= Recorded data =
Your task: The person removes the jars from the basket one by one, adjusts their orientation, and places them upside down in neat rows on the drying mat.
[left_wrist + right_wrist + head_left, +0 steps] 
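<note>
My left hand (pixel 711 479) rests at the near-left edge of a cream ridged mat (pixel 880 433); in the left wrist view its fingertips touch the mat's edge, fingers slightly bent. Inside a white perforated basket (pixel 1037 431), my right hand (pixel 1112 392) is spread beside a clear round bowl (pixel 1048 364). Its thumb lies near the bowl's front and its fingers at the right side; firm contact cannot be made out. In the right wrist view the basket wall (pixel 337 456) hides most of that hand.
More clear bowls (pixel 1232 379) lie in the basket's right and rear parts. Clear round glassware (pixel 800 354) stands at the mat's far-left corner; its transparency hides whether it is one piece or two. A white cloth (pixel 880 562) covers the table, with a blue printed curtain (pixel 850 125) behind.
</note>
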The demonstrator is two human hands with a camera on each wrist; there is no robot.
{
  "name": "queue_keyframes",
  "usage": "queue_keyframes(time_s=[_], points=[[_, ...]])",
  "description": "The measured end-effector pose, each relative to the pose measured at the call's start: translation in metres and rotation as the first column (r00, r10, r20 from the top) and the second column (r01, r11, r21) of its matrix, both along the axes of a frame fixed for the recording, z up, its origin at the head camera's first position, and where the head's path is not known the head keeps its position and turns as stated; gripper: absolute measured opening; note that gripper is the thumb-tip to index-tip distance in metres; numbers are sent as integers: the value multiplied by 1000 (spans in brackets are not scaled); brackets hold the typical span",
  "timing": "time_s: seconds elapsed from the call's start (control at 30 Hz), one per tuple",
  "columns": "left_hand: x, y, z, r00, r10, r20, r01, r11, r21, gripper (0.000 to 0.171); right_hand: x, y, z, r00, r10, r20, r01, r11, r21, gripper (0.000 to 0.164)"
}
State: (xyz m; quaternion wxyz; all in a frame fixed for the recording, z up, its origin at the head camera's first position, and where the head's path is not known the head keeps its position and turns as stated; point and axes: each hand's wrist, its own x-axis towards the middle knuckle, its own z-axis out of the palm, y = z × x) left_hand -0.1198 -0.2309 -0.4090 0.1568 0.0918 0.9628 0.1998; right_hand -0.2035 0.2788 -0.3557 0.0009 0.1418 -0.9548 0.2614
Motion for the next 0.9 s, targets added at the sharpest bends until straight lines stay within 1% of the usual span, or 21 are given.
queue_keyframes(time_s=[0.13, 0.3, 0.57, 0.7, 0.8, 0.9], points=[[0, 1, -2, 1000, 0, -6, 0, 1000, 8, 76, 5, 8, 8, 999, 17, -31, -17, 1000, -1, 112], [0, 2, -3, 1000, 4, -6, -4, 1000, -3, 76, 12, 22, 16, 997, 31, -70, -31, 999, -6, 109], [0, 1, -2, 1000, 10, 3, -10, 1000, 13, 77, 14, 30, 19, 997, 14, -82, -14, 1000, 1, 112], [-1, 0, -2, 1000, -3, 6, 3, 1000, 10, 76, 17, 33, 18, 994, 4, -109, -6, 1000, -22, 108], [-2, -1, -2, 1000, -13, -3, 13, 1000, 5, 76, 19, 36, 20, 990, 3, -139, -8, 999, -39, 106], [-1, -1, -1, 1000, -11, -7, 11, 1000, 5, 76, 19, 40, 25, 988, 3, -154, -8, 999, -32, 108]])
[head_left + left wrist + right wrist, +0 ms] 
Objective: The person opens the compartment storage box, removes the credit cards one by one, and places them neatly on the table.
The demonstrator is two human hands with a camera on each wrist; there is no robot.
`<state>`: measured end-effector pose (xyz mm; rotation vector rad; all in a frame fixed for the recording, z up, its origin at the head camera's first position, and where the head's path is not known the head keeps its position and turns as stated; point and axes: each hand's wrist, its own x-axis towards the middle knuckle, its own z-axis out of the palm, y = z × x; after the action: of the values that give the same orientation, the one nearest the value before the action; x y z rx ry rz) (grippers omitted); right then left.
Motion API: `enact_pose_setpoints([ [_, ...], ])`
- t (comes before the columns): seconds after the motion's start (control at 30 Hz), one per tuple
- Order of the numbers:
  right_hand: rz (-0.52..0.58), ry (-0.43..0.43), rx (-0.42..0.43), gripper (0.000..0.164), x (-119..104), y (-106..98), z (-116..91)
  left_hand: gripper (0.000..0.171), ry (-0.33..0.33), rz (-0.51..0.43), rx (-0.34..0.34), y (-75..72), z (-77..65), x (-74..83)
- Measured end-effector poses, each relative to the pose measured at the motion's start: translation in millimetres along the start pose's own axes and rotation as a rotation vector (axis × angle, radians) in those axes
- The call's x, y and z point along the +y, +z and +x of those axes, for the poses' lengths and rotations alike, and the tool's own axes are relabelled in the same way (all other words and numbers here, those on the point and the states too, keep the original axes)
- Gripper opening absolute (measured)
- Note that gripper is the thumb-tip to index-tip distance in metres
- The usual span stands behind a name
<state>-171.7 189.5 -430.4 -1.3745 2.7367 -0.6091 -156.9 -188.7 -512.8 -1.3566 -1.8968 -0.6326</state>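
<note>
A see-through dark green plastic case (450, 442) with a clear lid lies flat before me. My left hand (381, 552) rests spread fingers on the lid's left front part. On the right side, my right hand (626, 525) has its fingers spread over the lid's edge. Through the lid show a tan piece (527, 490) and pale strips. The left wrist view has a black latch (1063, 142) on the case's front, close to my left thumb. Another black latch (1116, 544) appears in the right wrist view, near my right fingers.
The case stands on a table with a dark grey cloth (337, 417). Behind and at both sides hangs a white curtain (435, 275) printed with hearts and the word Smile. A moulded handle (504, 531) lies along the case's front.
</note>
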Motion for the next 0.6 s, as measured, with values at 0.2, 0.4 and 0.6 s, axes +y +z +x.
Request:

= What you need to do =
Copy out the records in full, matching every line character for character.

= Answer below =
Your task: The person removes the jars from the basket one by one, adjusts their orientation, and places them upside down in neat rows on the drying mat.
[left_wrist + right_wrist + head_left, +0 steps] 
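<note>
My left hand (pixel 711 479) rests at the near-left edge of a cream ridged mat (pixel 880 433); in the left wrist view its fingertips touch the mat's edge, fingers slightly bent. Inside a white perforated basket (pixel 1037 431), my right hand (pixel 1112 392) is spread beside a clear round bowl (pixel 1048 364). Its thumb lies near the bowl's front and its fingers at the right side; firm contact cannot be made out. In the right wrist view the basket wall (pixel 337 456) hides most of that hand.
More clear bowls (pixel 1232 379) lie in the basket's right and rear parts. Clear round glassware (pixel 800 354) stands at the mat's far-left corner; its transparency hides whether it is one piece or two. A white cloth (pixel 880 562) covers the table, with a blue printed curtain (pixel 850 125) behind.
</note>
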The demonstrator is two human hands with a camera on each wrist; there is no robot.
{
  "name": "queue_keyframes",
  "usage": "queue_keyframes(time_s=[_], points=[[_, ...]])",
  "description": "The measured end-effector pose, each relative to the pose measured at the call's start: translation in metres and rotation as the first column (r00, r10, r20 from the top) and the second column (r01, r11, r21) of its matrix, both along the axes of a frame fixed for the recording, z up, its origin at the head camera's first position, and where the head's path is not known the head keeps its position and turns as stated; gripper: absolute measured opening; note that gripper is the thumb-tip to index-tip distance in metres; numbers are sent as integers: the value multiplied by 1000 (spans in brackets are not scaled); brackets hold the typical span",
  "timing": "time_s: seconds elapsed from the call's start (control at 30 Hz), one per tuple",
  "columns": "left_hand: x, y, z, r00, r10, r20, r01, r11, r21, gripper (0.000 to 0.171); right_hand: x, y, z, r00, r10, r20, r01, r11, r21, gripper (0.000 to 0.164)"
}
State: (xyz m; quaternion wxyz; all in a frame fixed for the recording, z up, its origin at the head camera's first position, and where the head's path is not known the head keeps its position and turns as stated; point and axes: each hand's wrist, its own x-axis towards the middle knuckle, its own z-axis out of the palm, y = z × x) left_hand -0.1198 -0.2309 -0.4090 0.1568 0.0918 0.9628 0.1998; right_hand -0.2035 0.2788 -0.3557 0.0009 0.1418 -0.9548 0.2614
Motion for the next 0.9 s, targets added at the sharpest bends until straight lines stay within 1% of the usual span, or 21 are given.
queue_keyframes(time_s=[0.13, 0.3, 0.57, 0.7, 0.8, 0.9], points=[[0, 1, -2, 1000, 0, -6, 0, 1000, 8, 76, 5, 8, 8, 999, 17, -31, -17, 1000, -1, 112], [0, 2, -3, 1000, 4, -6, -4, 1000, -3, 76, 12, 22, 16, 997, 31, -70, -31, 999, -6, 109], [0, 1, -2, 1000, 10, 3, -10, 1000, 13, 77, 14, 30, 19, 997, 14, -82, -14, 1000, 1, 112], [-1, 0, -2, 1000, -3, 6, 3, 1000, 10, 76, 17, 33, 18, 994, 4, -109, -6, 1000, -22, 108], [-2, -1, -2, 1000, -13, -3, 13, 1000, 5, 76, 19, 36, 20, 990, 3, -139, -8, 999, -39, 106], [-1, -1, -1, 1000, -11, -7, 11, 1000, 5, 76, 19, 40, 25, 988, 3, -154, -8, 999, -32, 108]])
[head_left + left wrist + right wrist, +0 ms] 
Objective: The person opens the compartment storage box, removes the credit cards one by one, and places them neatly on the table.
The demonstrator is two human hands with a camera on each wrist; there is no robot.
`<state>`: measured end-effector pose (xyz mm; rotation vector rad; all in a frame fixed for the recording, z up, its origin at the head camera's first position, and where the head's path is not known the head keeps its position and turns as stated; point and axes: each hand's wrist, its own x-axis towards the middle knuckle, its own z-axis out of the palm, y = z × x; after the action: of the values that give the same orientation, the one nearest the value before the action; x y z rx ry rz) (grippers omitted); right then left.
Motion API: `enact_pose_setpoints([ [_, ...], ])`
- t (comes before the columns): seconds after the motion's start (control at 30 Hz), one per tuple
- Order of the numbers:
  right_hand: rz (-0.52..0.58), ry (-0.43..0.43), rx (-0.42..0.43), gripper (0.000..0.164), x (-119..104), y (-106..98), z (-116..91)
  left_hand: gripper (0.000..0.171), ry (-0.33..0.33), rz (-0.51..0.43), rx (-0.34..0.34), y (-75..72), z (-77..65), x (-74..83)
- Measured end-effector poses, each relative to the pose measured at the motion's start: translation in millimetres along the start pose's own axes and rotation as a rotation vector (axis × angle, radians) in those axes
- The call's x, y and z point along the +y, +z and +x of those axes, for the poses' lengths and rotations alike, and the tool's own axes are relabelled in the same way (all other words and numbers here, those on the point and the states too, keep the original axes)
- Gripper opening absolute (measured)
- Note that gripper is the thumb-tip to index-tip distance in metres
- The usual span stands behind a name
<state>-171.7 189.5 -430.4 -1.3745 2.7367 -0.6091 -156.9 -188.7 -512.8 -1.3566 -1.8968 -0.6326</state>
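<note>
A see-through dark green plastic case (450, 442) with a clear lid lies flat before me. My left hand (381, 552) rests spread fingers on the lid's left front part. On the right side, my right hand (626, 525) has its fingers spread over the lid's edge. Through the lid show a tan piece (527, 490) and pale strips. The left wrist view has a black latch (1063, 142) on the case's front, close to my left thumb. Another black latch (1116, 544) appears in the right wrist view, near my right fingers.
The case stands on a table with a dark grey cloth (337, 417). Behind and at both sides hangs a white curtain (435, 275) printed with hearts and the word Smile. A moulded handle (504, 531) lies along the case's front.
</note>
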Motion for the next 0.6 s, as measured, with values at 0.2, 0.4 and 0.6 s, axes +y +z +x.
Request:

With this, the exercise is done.